Would you output, exactly as written, the line with "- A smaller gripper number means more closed" and all lines after it to the end of the data below, and no others?

- DATA LISTING
--

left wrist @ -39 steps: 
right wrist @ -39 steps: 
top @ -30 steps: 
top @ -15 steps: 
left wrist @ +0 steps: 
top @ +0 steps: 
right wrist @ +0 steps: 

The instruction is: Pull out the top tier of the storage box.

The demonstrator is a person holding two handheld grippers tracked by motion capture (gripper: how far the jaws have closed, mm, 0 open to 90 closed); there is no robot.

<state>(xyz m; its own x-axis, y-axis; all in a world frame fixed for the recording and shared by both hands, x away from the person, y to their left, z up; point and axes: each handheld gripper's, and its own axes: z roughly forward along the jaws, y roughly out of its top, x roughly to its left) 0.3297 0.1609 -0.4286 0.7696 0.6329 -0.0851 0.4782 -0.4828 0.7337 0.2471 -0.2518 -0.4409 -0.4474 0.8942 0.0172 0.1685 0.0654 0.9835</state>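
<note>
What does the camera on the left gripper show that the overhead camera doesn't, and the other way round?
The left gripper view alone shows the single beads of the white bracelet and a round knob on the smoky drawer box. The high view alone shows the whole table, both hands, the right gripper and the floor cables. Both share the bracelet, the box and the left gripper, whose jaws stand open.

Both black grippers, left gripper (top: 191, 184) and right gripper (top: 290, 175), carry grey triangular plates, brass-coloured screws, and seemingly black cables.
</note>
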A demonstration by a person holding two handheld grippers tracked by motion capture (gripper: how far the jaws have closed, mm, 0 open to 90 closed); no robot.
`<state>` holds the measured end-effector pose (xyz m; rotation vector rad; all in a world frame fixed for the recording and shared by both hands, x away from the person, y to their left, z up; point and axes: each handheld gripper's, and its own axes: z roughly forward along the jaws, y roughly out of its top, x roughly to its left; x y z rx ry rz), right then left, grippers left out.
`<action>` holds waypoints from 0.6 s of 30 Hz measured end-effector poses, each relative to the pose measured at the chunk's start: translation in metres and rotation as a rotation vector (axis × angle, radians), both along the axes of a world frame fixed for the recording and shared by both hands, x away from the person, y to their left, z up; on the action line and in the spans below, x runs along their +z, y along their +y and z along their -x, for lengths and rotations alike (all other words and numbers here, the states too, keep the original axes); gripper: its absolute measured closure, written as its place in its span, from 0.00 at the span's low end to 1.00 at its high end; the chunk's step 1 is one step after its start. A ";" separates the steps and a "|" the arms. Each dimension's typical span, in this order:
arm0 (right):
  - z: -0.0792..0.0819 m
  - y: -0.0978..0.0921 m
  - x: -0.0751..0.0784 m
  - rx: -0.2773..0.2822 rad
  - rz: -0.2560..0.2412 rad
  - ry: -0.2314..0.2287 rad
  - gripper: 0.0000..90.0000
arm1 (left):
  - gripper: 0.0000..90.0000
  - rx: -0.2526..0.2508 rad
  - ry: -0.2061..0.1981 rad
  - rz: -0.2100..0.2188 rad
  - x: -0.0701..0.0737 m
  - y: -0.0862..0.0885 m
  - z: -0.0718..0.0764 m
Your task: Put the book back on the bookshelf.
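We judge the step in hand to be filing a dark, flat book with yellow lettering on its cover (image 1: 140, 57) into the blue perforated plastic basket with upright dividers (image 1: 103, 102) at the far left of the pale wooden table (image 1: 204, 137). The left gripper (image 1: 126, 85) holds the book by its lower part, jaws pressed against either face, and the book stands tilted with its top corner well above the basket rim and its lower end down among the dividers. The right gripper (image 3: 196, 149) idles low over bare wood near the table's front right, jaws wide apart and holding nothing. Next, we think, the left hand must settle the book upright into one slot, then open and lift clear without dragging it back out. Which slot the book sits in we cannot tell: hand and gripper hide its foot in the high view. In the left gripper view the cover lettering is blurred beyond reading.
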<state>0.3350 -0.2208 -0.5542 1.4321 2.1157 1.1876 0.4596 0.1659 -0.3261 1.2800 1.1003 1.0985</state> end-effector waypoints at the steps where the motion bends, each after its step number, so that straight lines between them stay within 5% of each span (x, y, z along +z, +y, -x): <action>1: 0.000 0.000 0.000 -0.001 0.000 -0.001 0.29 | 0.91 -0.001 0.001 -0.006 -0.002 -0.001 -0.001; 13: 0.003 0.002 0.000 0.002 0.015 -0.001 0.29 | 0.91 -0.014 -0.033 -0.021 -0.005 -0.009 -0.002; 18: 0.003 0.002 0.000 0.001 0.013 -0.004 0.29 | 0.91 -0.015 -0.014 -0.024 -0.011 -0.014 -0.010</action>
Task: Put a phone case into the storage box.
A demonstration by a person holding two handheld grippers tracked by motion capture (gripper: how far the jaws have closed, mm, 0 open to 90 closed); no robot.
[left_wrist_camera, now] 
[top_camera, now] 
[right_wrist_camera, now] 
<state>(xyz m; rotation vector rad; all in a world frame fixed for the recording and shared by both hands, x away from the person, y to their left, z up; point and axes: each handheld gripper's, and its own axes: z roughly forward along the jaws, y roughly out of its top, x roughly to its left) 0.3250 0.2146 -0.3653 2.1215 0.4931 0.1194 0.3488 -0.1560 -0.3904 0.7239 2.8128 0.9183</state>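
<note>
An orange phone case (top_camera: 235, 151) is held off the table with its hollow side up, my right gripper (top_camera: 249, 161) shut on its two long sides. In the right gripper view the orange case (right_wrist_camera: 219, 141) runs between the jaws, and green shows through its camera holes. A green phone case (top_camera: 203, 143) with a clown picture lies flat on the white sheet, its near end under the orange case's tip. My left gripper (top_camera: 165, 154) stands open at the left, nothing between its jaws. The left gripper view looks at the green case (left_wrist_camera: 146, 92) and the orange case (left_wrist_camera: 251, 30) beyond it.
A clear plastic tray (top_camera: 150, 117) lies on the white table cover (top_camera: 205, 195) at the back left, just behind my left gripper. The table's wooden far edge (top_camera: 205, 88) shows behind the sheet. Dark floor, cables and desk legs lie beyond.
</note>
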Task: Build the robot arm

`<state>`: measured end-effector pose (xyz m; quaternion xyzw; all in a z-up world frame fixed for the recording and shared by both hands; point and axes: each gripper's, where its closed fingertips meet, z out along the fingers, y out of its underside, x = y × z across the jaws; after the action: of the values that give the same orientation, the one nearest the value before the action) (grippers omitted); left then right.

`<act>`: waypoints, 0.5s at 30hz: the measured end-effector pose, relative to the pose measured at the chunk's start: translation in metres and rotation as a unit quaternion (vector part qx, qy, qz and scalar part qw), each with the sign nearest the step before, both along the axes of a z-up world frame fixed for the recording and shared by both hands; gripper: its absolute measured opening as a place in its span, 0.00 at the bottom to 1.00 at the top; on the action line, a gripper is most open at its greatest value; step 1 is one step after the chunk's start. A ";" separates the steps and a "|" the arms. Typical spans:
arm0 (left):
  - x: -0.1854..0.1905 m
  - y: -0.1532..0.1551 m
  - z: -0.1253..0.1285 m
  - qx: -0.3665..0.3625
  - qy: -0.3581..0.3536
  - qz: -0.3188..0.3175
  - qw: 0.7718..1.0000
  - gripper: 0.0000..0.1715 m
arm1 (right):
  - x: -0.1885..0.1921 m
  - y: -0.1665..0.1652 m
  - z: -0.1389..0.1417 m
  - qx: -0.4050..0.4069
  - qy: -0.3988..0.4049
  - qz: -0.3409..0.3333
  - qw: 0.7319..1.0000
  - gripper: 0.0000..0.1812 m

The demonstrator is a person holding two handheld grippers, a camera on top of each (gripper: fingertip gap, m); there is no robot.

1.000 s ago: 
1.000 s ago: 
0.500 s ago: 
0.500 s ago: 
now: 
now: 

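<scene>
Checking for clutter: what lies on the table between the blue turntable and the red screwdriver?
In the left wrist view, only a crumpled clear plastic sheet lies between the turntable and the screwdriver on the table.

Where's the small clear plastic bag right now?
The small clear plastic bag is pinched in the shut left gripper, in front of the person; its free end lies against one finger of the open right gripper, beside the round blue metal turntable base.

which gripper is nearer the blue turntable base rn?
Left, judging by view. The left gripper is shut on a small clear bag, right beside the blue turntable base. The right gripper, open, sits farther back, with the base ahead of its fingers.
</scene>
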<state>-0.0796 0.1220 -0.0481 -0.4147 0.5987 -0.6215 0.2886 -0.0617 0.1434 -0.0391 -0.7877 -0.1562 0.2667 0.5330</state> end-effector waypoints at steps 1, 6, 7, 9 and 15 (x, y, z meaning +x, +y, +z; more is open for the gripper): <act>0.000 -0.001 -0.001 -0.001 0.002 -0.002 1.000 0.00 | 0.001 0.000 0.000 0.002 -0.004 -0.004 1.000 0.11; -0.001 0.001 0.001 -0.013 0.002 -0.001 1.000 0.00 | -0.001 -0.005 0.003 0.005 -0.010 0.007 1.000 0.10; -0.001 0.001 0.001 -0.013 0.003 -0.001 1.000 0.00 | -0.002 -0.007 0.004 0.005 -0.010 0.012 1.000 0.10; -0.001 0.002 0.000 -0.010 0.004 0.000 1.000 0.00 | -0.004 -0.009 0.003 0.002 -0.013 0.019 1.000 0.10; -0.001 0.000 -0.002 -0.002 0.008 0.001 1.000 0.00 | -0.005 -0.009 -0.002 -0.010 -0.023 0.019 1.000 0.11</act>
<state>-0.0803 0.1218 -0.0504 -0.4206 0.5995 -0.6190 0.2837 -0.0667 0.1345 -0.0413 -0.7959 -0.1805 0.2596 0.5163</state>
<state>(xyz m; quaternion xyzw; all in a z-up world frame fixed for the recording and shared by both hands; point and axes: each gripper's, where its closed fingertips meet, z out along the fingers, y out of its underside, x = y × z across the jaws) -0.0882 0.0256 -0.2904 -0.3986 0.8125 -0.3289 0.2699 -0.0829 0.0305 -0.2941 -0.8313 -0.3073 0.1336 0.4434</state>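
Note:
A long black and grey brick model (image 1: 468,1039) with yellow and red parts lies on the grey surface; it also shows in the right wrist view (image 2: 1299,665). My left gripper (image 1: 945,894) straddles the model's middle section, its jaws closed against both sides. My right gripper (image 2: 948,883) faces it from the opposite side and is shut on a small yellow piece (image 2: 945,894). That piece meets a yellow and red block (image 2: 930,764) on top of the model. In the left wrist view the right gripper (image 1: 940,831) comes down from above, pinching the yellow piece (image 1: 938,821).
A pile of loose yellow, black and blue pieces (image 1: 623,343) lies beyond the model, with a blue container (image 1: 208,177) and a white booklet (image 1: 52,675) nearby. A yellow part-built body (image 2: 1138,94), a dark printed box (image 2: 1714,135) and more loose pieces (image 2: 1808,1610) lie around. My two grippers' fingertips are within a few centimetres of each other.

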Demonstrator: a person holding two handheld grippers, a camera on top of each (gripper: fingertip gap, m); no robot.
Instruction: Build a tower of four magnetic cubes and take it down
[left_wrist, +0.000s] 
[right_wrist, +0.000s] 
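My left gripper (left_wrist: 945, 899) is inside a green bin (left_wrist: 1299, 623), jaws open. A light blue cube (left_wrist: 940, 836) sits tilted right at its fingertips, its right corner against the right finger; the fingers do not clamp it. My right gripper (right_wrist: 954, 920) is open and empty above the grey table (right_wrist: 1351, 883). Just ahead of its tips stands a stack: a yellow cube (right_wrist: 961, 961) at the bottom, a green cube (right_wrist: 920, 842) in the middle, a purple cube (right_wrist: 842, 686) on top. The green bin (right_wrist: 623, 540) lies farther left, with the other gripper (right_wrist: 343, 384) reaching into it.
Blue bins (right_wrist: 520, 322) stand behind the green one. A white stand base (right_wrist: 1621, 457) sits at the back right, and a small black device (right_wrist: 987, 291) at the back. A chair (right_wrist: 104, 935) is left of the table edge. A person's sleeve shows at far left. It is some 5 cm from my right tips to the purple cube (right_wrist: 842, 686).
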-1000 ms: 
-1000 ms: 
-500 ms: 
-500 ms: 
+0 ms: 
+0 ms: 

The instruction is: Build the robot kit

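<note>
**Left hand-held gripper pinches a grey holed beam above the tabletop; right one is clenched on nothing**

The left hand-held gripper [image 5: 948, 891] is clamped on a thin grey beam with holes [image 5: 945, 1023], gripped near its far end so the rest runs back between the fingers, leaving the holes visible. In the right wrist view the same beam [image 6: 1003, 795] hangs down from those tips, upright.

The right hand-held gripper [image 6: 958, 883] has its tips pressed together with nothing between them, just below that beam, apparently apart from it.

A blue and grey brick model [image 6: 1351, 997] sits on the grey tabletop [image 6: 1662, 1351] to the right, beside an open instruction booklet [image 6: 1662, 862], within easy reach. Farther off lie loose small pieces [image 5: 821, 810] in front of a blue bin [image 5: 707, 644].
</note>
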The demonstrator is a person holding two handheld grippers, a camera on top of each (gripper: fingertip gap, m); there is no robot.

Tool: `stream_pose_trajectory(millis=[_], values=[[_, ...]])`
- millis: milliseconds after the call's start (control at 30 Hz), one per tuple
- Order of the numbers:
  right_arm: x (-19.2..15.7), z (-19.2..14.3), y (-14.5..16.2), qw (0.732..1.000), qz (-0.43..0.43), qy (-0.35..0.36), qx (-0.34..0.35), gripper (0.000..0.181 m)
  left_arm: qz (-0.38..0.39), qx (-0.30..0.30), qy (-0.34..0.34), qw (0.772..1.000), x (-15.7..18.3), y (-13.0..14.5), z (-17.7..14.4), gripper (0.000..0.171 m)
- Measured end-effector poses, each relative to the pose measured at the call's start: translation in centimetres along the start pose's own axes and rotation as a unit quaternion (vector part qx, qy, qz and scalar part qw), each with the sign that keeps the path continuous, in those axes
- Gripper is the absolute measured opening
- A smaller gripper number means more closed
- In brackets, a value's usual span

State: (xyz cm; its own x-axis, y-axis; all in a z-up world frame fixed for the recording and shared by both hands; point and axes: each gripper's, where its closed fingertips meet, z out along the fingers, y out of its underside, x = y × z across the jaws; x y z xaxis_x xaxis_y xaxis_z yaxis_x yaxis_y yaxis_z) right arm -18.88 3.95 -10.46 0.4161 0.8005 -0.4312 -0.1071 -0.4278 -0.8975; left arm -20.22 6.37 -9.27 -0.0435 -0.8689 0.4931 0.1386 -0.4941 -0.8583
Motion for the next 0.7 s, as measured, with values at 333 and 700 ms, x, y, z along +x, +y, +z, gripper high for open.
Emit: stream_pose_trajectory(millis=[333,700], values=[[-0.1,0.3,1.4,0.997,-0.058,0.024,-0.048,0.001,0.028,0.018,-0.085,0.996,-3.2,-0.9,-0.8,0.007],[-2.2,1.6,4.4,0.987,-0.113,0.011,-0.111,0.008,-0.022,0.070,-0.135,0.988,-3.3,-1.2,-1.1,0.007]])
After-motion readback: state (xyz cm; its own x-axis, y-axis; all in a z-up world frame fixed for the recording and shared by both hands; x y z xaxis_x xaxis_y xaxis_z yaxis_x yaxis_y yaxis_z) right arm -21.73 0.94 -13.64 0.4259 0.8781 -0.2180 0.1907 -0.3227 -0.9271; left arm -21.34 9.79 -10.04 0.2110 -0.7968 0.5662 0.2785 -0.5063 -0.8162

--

- TASK RESULT
- A smaller gripper number means more closed
- In brackets, a value's usual span

State: (xyz cm; its own x-axis, y-axis; all in a z-up world frame fixed for the recording and shared by both hands; point and axes: each gripper's, where its closed fingertips meet, z out along the fingers, y out of its underside, x = y × z across the jaws; x y z xaxis_x xaxis_y xaxis_z yaxis_x yaxis_y yaxis_z) right arm -18.88 3.95 -10.46 0.4161 0.8005 -0.4312 -0.1071 -0.4278 -0.8975; left arm -20.22 6.37 -9.27 -0.0435 -0.8689 0.4931 0.1386 -0.4941 -0.8583
Motion for the next 0.7 s, as measured, with values at 333 and 700 ms, x, y, z along +x, +y, +z, gripper high for open.
Emit: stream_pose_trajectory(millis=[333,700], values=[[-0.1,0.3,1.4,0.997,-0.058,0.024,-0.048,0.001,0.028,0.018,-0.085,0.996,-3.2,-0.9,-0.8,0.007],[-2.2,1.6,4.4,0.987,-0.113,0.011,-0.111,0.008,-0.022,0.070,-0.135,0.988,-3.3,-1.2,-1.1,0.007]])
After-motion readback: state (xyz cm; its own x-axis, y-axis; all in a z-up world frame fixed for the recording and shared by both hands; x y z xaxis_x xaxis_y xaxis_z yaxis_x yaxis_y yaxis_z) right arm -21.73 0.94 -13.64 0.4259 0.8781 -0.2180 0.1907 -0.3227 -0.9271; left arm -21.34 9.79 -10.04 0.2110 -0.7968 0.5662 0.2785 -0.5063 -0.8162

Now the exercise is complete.